Pawlenty left the policy session early to focus again on political matters. His afternoon schedule included an interview with Newsweek, a speech to the Republican Jewish Coalition and a meeting with the group Sportsmen for McCain.
Hurricane Gustav forced convention organizers to scale back Monday's schedule. Pawlenty, who is John McCain's national co-chairman, told reporters he was pleased the RNC was getting back on track.
"Our thoughts continue to be with those residents on the Gulf Coast. They are up against still significant challenges. Even though the storm wasn't as bad, there's still problems, there's still damage, and so there still needs to be focus on the response," said Pawlenty. "But we believe we can now move forward with the convention. It's still not going to be the same convention and same schedule, but we will be able to resume some of the qualities of a full blown convention."
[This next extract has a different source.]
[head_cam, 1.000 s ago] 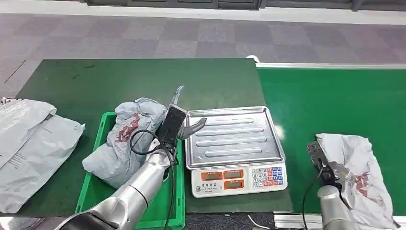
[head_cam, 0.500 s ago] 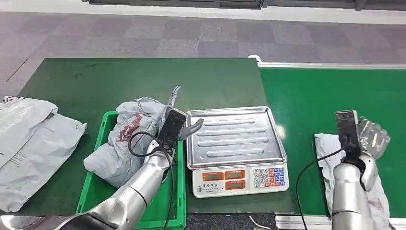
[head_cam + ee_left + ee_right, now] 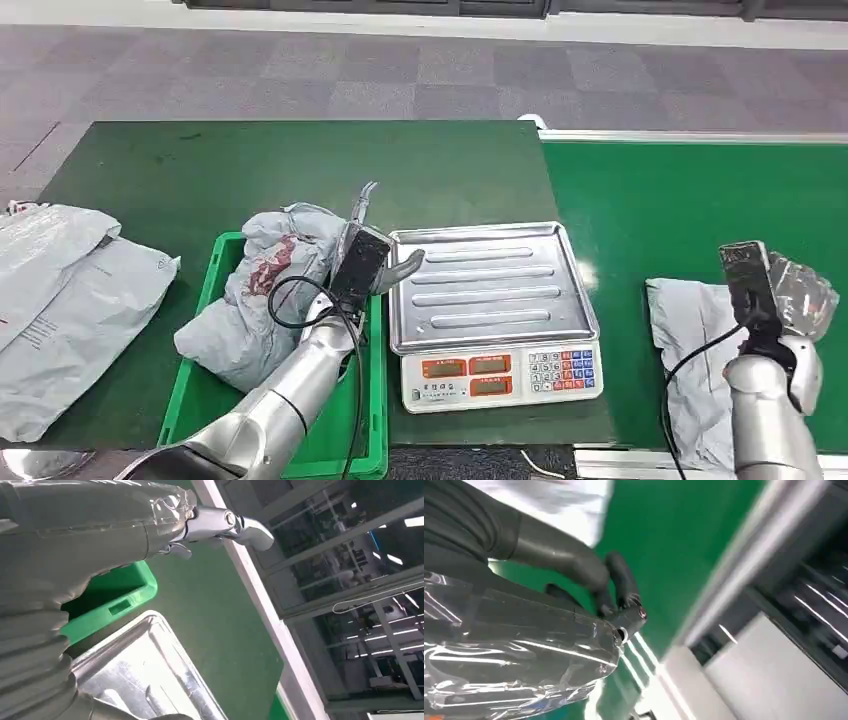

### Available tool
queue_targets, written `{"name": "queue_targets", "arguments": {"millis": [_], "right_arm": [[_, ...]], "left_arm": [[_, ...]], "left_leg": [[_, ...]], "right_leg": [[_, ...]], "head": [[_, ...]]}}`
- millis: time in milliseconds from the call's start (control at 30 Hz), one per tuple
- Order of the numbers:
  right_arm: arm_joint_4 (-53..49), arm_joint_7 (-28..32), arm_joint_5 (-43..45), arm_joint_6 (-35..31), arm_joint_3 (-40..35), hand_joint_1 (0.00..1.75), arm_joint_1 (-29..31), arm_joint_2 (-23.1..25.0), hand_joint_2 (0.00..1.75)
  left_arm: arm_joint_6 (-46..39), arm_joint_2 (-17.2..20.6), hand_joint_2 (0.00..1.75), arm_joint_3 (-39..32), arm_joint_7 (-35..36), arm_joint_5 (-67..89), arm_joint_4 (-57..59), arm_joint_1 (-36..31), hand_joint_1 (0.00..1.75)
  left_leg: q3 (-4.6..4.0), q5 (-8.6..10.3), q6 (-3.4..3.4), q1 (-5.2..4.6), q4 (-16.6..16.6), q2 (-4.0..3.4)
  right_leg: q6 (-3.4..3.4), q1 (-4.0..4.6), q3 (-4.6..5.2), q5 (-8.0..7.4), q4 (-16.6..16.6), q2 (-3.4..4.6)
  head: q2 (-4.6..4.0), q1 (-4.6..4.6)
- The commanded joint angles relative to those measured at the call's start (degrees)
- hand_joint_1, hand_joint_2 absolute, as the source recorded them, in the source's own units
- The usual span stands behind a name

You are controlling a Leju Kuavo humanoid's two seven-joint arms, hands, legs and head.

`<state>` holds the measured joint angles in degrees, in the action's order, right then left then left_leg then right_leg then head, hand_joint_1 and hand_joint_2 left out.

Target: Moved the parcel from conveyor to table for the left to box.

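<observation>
A grey parcel (image 3: 690,340) lies on the green conveyor (image 3: 680,200) at the right, partly hidden by my right arm. My right hand (image 3: 805,293) hangs above the parcel's right side, clear of it. In the right wrist view that hand (image 3: 589,580) has bent fingers and nothing in them. My left hand (image 3: 372,255) hovers open between the green bin (image 3: 200,400) and the scale (image 3: 490,285), one finger pointing away from me. Another grey parcel (image 3: 260,300) with red marks lies in the bin. The left wrist view shows the left hand (image 3: 75,545) holding nothing.
The scale's steel tray is bare, with its keypad (image 3: 565,367) facing me. Flat grey bags (image 3: 70,300) lie at the left end of the dark green table (image 3: 300,170). A white rail (image 3: 700,137) borders the conveyor's far side.
My right hand has risen from low beside the parcel to above its right side. The parcel now shows a little further left. My left hand has barely moved.
</observation>
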<state>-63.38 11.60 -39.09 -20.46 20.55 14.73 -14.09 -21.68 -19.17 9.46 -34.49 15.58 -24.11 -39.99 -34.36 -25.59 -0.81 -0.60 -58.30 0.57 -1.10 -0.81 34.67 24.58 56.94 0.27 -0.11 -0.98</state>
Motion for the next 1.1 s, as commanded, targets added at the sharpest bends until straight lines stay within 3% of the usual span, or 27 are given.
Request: {"name": "queue_targets", "arguments": {"millis": [33, 100, 300, 433, 733, 933, 1100], "right_arm": [[-12.91, -16.04, -12.82, 5.94, 2.84, 0.0, -20.31, 0.56, 1.75], [-16.19, -16.95, -17.29, 9.29, 7.2, 0.0, -23.27, 4.87, 1.75], [-13.53, -20.55, -33.09, 14.19, 11.03, 0.0, -19.5, 13.32, 1.75], [-8.42, -21.64, -38.21, 16.03, 11.31, 0.0, -15.08, 16.39, 1.75], [7.49, -21.0, -39.46, 19.04, 11.12, 0.0, -7.46, 13.88, 1.75], [15.62, -19.47, -40.38, 20.29, 11.78, 0.0, -6.73, 12.83, 1.75], [22.58, -12.33, -37.22, 24.36, 13.44, 0.0, -3.24, 12.09, 1.75]], "left_arm": [[0.91, -0.63, 1.75, -3.04, 1.44, -0.02, 2.8, -1.95, 0.0], [0.92, -0.59, 1.75, -3.05, 1.71, -0.09, 2.85, -1.91, 0.0], [1.47, -0.83, 1.75, -2.44, 3.2, -0.3, 2.37, -2.88, 0.0], [1.34, -0.83, 1.75, -2.43, 3.01, -0.52, 2.05, -2.65, 0.0], [1.62, -0.83, 1.75, -1.6, 3.34, -1.4, 2.02, -2.99, 0.0], [0.57, -0.83, 1.75, 2.29, 3.96, -4.83, 2.65, -3.32, 0.0], [-0.77, -0.83, 1.75, 7.45, 3.95, -9.66, 3.67, -3.92, 0.0]], "left_leg": [[0.14, -0.06, 0.1, 0.09, 0.09, 0.33], [0.13, -0.08, 0.1, 0.09, 0.1, 0.53], [0.04, -0.26, 0.22, 0.1, 0.05, 0.23], [0.22, -0.26, 0.32, 0.14, 0.13, 0.0], [0.17, -0.19, 0.25, 0.12, 0.06, -0.18], [0.25, -0.19, 0.25, 0.14, 0.07, -0.08], [0.45, -0.16, 0.21, 0.35, 0.09, -0.17]], "right_leg": [[0.07, 0.1, -0.3, 0.15, -0.14, -0.39], [0.05, 0.09, -0.32, 0.27, -0.12, -0.54], [0.06, 0.1, -0.14, 0.28, -0.05, -0.17], [0.14, 0.13, -0.2, 0.28, -0.11, -0.02], [0.11, 0.1, -0.1, 0.2, -0.02, 0.16], [0.1, 0.14, -0.22, 0.24, -0.06, 0.05], [0.05, 0.34, -0.54, 0.13, -0.34, 0.15]], "head": [[0.0, 0.0], [0.0, 0.0], [0.0, 0.02], [0.0, 0.02], [0.0, 0.0], [0.0, 0.0], [0.0, 0.0]]}}
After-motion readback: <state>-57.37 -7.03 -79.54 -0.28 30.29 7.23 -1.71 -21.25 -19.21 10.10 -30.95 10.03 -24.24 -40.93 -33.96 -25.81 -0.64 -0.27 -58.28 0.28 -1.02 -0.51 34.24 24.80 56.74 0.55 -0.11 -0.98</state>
Pawlenty is also fielding lots of questions about the woman McCain selected as his running mate, Alaska Gov. Sarah Palin.
On Monday Palin announced her 17-year-old daughter was pregnant. Questions are also being raised about Palin's dismissal of an Alaskan state public safety commissioner.
Pawlenty says Palin's public record, but not her personal life, is fair game for scrutiny. He says he's not concerned that Palin has become an unwelcome distraction for McCain and the Republican party.
"There's always going to be some introductory back and forth with a new candidate, whether it's for vice president or president. So there's going to be a little of that, no matter who he selected," said Pawlenty. "But it'll be important to get back onto the message of who John McCain is, what he stands for and his vision for the country, and we hope to do that."
And four days after McCain's announcement of his running mate, Pawlenty continues to stay positive about getting passed over. The governor still says he was honored just to be considered.
"I'm grateful for what I have. I have a fantastic state. I'm grateful for being the governor of the state of Minnesota. And I'm not at all disappointed or negative or angry or anything like that," said Pawlenty.
Pawlenty has certainly raised his national profile through the McCain campaign. Former House Speaker Newt Gingrich says he's known for years that Pawlenty was a future national leader.
"I think he clearly has a future, whether it means he stays her in the state and runs for the Senate, or if it means he ends up in the cabinet if McCain wins. He would be a terrific member of the cabinet and he's I think just a first rate," Gingrich said.
The nation will get a close up look at Governor Pawlenty Thursday night. He's scheduled to speak at the Convention in advance of John McCain's acceptance speech.